In June 2017, the apex banking body in India – the Reserve Bank of India (RBI) – identified 12 loan defaulters. The total default value of these defaulters was almost 25% of the bad loans or Non-Performing Assets (NPA) in the banking industry in the country. In this article, we will discuss The Banking Regulation (Amendment) Ordinance, 2017 – a positive step for the banking industry .

Non-Performing Assets of public sector Banks during the time Rs. 6.64 lakh crore
Total Stressed Assets of Banks during the time (public + private sector) Rs. 8.02 lakh crore

What is NPA?

These are loans or advances where the borrowers have not been able to pay either the principal or the interest in a period of 90 days from the stipulated time period. 

Which are the industrial sectors that had the NPAs predominantly?

  • Steel
  • Infrastructure
  • Power
  • Textiles

How did the nationalized banks come into the picture?

Public sector or nationalized banks turned out to the biggest lenders to the large industrial and infrastructure projects that had the promise of becoming big-time hits and do considerably well in the future with expansion plans.

What was the need of the Ordinance?

As per the ruling government, the Ordinance should have been passed a long time back. The requirement was critical now because banks were facing a fund shortage situation because of the non-performing assets, bad loans, and stressed assets. Despite concerted efforts by the banking industry and the government, the situation seemed to be going out of hand.

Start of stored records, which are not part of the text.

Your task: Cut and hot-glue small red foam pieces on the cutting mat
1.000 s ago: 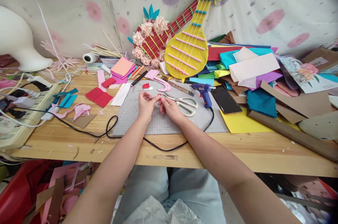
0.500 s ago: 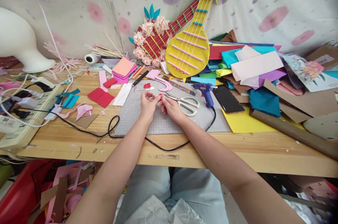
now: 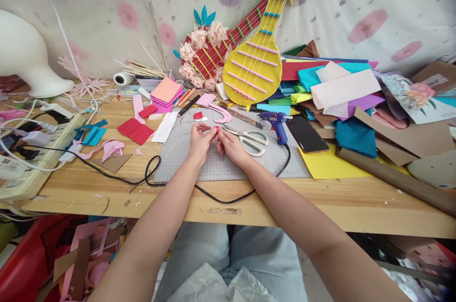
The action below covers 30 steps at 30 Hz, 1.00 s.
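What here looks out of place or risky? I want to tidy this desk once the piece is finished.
The glue gun's black cord loops over the table's front edge, where it could snag. Paper scraps lie scattered left of the cutting mat. Both hands pinch a small red piece.

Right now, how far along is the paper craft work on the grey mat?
Done: a yellow paper guitar and a red one with paper roses lean on the wall. In hand: left hand and right hand pinch a small red-pink paper piece over the grey cutting mat. Left: uncut coloured sheets piled at right; white-handled scissors and blue glue gun lie idle.
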Tool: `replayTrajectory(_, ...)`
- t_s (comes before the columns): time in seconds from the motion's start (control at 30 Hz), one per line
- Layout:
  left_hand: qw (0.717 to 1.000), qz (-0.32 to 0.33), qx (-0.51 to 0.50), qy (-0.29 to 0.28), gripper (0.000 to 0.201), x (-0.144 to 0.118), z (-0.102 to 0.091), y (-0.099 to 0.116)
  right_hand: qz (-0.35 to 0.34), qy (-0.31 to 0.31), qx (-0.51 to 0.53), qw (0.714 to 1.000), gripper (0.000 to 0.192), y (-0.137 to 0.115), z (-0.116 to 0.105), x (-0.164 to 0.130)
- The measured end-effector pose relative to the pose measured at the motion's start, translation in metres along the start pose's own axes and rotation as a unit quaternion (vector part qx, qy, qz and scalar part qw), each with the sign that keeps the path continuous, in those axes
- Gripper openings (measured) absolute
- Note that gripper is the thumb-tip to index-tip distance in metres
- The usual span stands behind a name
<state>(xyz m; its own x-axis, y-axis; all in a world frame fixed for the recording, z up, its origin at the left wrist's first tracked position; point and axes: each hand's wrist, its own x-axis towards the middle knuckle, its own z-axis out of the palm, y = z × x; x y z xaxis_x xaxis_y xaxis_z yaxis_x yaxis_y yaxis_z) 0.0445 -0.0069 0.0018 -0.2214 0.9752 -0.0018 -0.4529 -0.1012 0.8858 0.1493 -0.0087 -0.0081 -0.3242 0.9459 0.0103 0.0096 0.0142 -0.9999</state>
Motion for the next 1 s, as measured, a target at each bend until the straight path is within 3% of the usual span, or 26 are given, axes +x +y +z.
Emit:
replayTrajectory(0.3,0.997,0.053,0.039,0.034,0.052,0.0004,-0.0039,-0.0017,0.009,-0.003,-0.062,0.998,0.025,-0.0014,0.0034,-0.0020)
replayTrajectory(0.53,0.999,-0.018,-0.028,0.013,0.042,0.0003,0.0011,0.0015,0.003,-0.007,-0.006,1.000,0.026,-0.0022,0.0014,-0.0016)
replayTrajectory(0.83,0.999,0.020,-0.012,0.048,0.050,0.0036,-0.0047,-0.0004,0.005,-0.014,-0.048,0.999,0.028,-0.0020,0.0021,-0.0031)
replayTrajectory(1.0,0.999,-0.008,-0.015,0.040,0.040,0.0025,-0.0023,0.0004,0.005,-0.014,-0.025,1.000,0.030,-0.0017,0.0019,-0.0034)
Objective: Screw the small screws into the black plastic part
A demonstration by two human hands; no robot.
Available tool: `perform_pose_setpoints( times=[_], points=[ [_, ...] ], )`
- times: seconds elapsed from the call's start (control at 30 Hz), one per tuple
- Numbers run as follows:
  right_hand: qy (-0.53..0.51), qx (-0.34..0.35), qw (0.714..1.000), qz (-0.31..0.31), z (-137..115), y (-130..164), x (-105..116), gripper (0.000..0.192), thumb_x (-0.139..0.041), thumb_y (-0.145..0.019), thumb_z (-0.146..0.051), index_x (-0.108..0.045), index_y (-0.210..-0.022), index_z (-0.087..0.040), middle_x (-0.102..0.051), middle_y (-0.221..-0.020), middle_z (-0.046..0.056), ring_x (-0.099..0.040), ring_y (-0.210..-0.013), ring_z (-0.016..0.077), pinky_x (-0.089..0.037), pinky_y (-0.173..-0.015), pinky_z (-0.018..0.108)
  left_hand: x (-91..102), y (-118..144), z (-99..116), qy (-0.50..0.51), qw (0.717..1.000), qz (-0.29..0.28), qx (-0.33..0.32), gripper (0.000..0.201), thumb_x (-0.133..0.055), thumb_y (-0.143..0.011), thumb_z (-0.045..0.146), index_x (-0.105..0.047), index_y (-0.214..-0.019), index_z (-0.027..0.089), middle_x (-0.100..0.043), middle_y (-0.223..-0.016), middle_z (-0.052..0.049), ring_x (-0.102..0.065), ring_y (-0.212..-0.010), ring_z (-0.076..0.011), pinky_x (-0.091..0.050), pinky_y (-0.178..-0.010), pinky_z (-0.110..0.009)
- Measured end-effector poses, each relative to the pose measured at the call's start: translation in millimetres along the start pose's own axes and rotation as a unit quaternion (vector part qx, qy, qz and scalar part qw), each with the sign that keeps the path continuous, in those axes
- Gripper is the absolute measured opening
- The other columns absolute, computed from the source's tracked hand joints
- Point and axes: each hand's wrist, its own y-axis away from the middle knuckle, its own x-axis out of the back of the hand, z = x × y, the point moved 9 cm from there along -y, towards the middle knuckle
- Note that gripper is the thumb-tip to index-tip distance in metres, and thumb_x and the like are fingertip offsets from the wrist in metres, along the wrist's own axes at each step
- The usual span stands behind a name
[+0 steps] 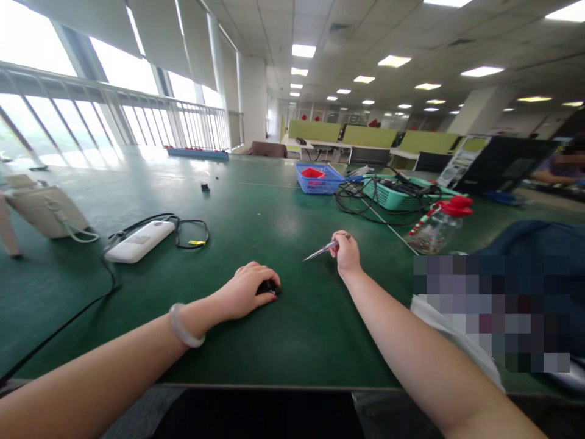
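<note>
My left hand rests on the green table with its fingers closed over a small black object, most of it hidden under the fingers. My right hand is raised a little to the right and grips a slim screwdriver whose metal tip points left and slightly down, toward the black object but apart from it. A pale bracelet circles my left wrist.
A white device with a black cable lies to the left, a beige unit beyond it. A blue basket, a green basket with cables and a red-capped clear bottle stand at the right. A person sits at far right.
</note>
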Motion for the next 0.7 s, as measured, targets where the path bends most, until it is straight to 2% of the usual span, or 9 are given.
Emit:
perform_pose_setpoints(
  times=[0.1, 0.23, 0.37, 0.53, 0.7],
  points=[
    [0.008, 0.003, 1.000, 0.001, -3, 1, -1, 0.009, -0.054, -0.069, -0.024, -0.050, -0.062, -0.021, -0.042, -0.041, -0.008, -0.039, -0.034, 0.0074, -0.029, -0.033, 0.018, 11.0, 38, -16, 0.005, 0.999, -0.008, 0.033, 0.021, -0.063, -0.083, 0.039, -0.065, -0.100, 0.027, -0.068, -0.104, -0.003, -0.058, -0.104, -0.0243, -0.046, -0.096, -0.040],
    [0.013, 0.009, 1.000, 0.012, -5, 2, -1, 0.010, -0.055, -0.071, -0.024, -0.050, -0.063, -0.021, -0.042, -0.042, -0.009, -0.038, -0.035, 0.0074, -0.030, -0.035, 0.018, 31.7, 92, -49, -0.021, 0.996, 0.020, 0.089, 0.021, -0.059, -0.083, 0.040, -0.066, -0.098, 0.027, -0.069, -0.104, -0.003, -0.060, -0.102, -0.0233, -0.049, -0.092, -0.036],
    [0.012, 0.009, 1.000, 0.017, -4, 2, -1, 0.012, -0.056, -0.071, -0.026, -0.050, -0.063, -0.021, -0.041, -0.043, -0.008, -0.039, -0.037, 0.0077, -0.030, -0.035, 0.019, 50.7, 134, -86, -0.056, 0.989, 0.051, 0.126, 0.024, -0.060, -0.081, 0.043, -0.068, -0.098, 0.028, -0.070, -0.106, -0.004, -0.062, -0.104, -0.0249, -0.049, -0.095, -0.037],
    [0.013, 0.006, 1.000, 0.019, -5, 4, -1, 0.013, -0.056, -0.071, -0.027, -0.050, -0.062, -0.021, -0.042, -0.043, -0.008, -0.038, -0.037, 0.0076, -0.029, -0.035, 0.019, 72.0, 161, -125, -0.081, 0.978, 0.081, 0.175, 0.024, -0.058, -0.081, 0.044, -0.069, -0.099, 0.034, -0.072, -0.107, 0.001, -0.063, -0.106, -0.0228, -0.048, -0.098, -0.036],
    [0.011, 0.016, 0.999, 0.033, -9, 3, 3, 0.013, -0.056, -0.071, -0.027, -0.050, -0.062, -0.021, -0.042, -0.042, -0.008, -0.038, -0.037, 0.0075, -0.028, -0.034, 0.019, 85.6, 167, -139, -0.074, 0.976, 0.099, 0.179, 0.035, -0.054, -0.081, 0.058, -0.070, -0.100, 0.033, -0.073, -0.108, 0.003, -0.064, -0.106, -0.0206, -0.049, -0.098, -0.033]
  ],
)
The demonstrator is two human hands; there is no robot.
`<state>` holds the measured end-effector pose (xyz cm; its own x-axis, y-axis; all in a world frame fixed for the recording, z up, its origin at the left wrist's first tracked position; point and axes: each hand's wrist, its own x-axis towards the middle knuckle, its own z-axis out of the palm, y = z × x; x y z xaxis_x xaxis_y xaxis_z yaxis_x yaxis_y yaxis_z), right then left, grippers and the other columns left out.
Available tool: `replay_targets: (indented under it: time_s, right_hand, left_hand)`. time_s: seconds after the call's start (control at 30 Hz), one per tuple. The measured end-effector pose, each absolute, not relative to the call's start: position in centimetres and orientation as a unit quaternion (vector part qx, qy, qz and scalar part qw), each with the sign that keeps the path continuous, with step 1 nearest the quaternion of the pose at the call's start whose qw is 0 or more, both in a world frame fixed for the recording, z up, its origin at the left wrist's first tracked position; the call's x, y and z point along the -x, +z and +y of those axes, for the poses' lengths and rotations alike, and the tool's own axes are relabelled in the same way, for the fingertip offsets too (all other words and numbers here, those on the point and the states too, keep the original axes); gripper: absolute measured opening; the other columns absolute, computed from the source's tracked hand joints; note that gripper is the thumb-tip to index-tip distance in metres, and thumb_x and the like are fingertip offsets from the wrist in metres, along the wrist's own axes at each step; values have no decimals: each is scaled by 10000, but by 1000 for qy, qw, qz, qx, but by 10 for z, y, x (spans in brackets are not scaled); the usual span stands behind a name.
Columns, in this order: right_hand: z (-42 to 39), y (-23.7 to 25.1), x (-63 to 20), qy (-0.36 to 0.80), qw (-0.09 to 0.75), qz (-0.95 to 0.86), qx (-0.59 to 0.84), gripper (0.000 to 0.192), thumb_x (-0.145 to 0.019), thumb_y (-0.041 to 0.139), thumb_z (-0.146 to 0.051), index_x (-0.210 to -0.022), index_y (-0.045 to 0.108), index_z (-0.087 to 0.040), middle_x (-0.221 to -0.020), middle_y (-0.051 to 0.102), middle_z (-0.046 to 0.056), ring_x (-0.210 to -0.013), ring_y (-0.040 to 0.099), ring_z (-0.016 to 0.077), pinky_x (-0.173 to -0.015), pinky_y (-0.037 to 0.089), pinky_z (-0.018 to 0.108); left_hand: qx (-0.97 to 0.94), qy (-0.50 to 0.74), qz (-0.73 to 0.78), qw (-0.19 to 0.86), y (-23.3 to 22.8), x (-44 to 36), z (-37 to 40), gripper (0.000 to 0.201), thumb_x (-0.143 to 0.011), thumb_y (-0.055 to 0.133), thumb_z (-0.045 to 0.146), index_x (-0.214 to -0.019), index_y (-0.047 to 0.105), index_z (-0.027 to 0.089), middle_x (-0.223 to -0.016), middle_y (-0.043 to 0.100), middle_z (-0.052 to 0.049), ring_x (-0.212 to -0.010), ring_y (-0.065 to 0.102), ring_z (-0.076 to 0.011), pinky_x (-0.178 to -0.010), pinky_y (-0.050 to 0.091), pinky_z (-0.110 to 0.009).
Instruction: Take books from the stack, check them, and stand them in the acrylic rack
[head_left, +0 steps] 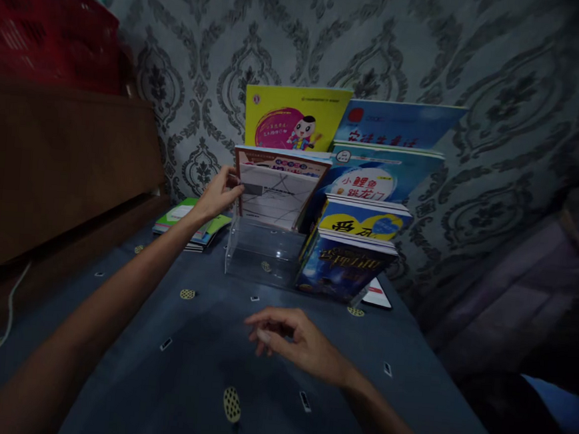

While initially the reason behind the stuck-up situation was attributed to issues with the availability of raw materials for mega projects and land acquisition hassles, later the problem magnified to insurmountable limits. Part of the problem was also that the banking industry was giving loans without adequate checks in the last decade.  The banks were lending huge amounts without even safeguarding their interests and having proper laid down repayment plans from the borrower.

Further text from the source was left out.